La crueldad de la soberbia...
Fue a comienzos de los años setenta. Las escuelas secundarias de la localidad, recientemente creadas, recibían alumnos que hasta hacía poco tiempo habían concurrido a establecimientos de la ciudad cercana. Las nuevas escuelas se alojaban en dependencias oficiales y privadas, en donde la estrechez de medios –edilicios y de los otros– incentivaba sin embargo a docentes y alumnos para que se esforzaran por alcanzar la mejor educación posible en esas circunstancias.
Por su contracción al estudio, en uno de los cursos sobresalían dos alumnos: una adolescente, nerviosa, activa, cuyas afirmaciones solían resultar bastante irónicas, y un muchacho cálido, sosegado y muy amable. Casi siempre este último, al que llamaré G, superaba con sus razonamientos a su compañera, a la que mencionaremos como F. Esto la ponía de muy mal humor, y siempre encontraba latiguillos descalificadores, como “come libros”, “traga” y otros por el estilo, que sólo motivaban como respuesta de G una sonrisa que la enfurecía aún más.

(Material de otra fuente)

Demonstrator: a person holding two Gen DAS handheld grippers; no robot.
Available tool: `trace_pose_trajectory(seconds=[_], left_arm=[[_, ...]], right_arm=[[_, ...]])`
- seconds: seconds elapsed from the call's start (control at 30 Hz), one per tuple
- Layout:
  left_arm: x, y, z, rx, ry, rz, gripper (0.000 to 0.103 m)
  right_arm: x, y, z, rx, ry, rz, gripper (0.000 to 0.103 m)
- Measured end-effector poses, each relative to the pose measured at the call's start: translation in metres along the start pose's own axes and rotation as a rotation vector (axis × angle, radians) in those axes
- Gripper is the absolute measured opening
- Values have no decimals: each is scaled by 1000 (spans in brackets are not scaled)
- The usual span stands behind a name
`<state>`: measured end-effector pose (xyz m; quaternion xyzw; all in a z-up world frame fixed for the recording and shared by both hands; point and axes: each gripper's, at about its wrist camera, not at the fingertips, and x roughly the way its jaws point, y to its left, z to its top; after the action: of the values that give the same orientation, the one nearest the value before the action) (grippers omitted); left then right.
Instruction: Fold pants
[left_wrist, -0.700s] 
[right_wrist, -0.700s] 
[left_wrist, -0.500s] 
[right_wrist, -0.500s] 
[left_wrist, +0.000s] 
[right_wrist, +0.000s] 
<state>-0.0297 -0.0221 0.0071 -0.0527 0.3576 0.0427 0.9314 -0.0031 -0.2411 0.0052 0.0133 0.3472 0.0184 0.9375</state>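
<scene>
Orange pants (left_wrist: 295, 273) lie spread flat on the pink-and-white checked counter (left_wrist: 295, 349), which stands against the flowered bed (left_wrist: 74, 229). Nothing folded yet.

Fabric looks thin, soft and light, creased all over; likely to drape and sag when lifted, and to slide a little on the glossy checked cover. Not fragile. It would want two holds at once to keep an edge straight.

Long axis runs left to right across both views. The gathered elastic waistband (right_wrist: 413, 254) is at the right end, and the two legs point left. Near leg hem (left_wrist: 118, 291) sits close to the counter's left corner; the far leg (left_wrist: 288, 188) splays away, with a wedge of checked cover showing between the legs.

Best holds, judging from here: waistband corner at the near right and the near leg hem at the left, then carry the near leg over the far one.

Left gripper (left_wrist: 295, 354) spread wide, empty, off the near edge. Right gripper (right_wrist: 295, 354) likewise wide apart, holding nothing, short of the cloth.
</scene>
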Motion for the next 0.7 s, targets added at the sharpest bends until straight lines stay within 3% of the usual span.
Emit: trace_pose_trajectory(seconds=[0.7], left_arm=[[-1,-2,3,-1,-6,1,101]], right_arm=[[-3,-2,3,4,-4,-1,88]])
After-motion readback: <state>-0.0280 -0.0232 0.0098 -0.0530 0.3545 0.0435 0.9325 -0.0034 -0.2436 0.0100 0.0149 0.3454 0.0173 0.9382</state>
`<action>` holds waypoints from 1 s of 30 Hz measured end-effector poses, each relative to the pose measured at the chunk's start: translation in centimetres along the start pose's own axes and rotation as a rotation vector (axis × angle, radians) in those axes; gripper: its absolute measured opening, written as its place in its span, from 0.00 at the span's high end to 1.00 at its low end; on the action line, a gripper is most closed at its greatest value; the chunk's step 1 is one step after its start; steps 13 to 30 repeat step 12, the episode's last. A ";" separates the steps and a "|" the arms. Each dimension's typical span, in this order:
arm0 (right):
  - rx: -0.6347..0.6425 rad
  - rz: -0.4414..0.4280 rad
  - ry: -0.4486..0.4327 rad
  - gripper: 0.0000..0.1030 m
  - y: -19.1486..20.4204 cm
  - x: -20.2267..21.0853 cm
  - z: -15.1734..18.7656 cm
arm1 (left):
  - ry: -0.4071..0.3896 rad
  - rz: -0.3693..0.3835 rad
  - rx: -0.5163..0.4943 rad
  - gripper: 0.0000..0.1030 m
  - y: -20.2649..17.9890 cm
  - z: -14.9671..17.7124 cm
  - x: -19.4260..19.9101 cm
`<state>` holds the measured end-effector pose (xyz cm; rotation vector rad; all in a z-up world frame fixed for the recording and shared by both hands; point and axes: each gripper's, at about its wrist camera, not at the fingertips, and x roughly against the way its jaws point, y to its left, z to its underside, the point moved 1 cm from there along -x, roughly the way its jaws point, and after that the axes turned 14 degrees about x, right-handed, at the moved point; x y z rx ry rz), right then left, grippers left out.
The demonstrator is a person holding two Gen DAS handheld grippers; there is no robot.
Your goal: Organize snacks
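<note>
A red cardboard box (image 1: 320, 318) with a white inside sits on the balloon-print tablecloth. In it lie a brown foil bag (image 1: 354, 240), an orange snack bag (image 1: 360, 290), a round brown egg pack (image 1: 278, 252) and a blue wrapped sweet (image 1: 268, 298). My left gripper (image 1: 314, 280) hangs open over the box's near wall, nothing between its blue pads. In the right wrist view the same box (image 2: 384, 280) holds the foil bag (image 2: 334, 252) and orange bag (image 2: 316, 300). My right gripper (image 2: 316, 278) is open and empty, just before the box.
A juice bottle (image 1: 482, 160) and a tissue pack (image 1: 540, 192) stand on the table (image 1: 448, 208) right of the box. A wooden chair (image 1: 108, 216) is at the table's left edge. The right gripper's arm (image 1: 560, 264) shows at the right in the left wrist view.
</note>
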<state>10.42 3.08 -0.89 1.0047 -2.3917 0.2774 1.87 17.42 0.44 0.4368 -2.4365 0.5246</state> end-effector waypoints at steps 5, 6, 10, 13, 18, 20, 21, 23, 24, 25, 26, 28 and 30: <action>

Una tarde, en clase de Biología, se investigaba sobre las predisposiciones hereditarias y las influencias del entorno y de la cotidianidad de la vida social. La intervención entusiasta de todos los alumnos, pero en especial de G y de F, producía en la docente una permanente sonrisa de agrado y satisfacción.
G. acababa de contestar brillantemente una pregunta de la profesora sobre la herencia genética, la sangre y el instinto. Fue entonces cuando F lo interrumpió brutalmente, enrostrándole: “¿Cómo podés afirmar eso vos, si sos hijo adoptivo?”
La clase quedó en silencio, paralizada. Nadie se animaba a hablar. La incredulidad del chico iba aumentando, y pronto dio paso a una desesperación incontenible.
La docente, en principio azorada, decidió marchar a la dirección acompañada por F y G. Pero el mal estaba hecho. Todos, menos el pobre G. sabían de antemano cuál era su condición familiar.
Después, lo imaginable: el drama desatado en su casa, y una precipitada fuga que se prolongó durante algunas semanas. Finalmente, el triste regreso, otra escuela –esta vez en la ciudad–, y una herida abierta en su vida para siempre.
... y un engaño por amor
Al cortarse el cordón umbilical
con mi madre –su dolor y su vergüenza–,
fui olvidado, para lavar la ofensa
frente a los jueces que guardan la moral..
Aquella historia jamás nadie me dijo;
fui creciendo en el amor de mis dos viejos,
y en sus caricias, palabras y consejos
nunca pude presentir no ser su hijo.
Una palabra cruel, un comentario,
develaron el secreto tan guardado;
fui, tras la humillación, crucificado
desnudo y descarnado en mi calvario.
Así, para la moralina, fui culpable
de vivir, naciendo de ese modo,
y sin saber, el escarnio de ese lodo
fue mi estigma, por ser hijo de nadie
Hubo una madre sin el hijo de su entraña;
una historia inconclusa fue mi vida;
un silencio que exacerba mis heridas,
un secreto sepulcral para esta infamia.
Buscando las raíces de mi historia,
puertas avergonzadas que se cierran
y preguntas sin respuestas, bajo tierra,
silencian la verdad de mi memoria.
Jamás olvidaré tal abandono,
nunca podré desangrarme en su perdón;
pero a mis padres, los del corazón,
por ese engaño de amor, sí, los perdono.